• Instructions to follow
Your task is to output the listing word for word, with pictures excluded.

[[ Dataset extract, beginning ]]

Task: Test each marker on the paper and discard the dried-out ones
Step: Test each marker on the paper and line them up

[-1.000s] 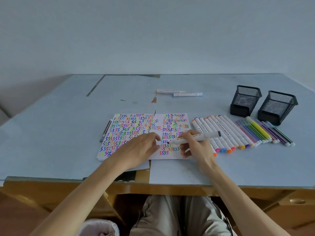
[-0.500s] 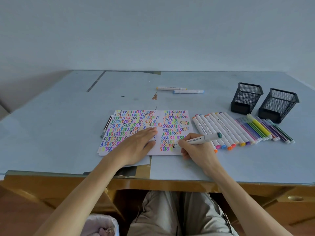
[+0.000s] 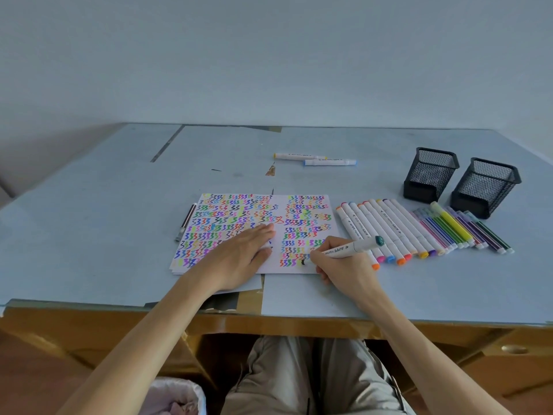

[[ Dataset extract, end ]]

• Result of the task
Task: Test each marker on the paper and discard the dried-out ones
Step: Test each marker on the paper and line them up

[-1.000s] 
[-0.500s] 
[+0.000s] 

No more output will be produced.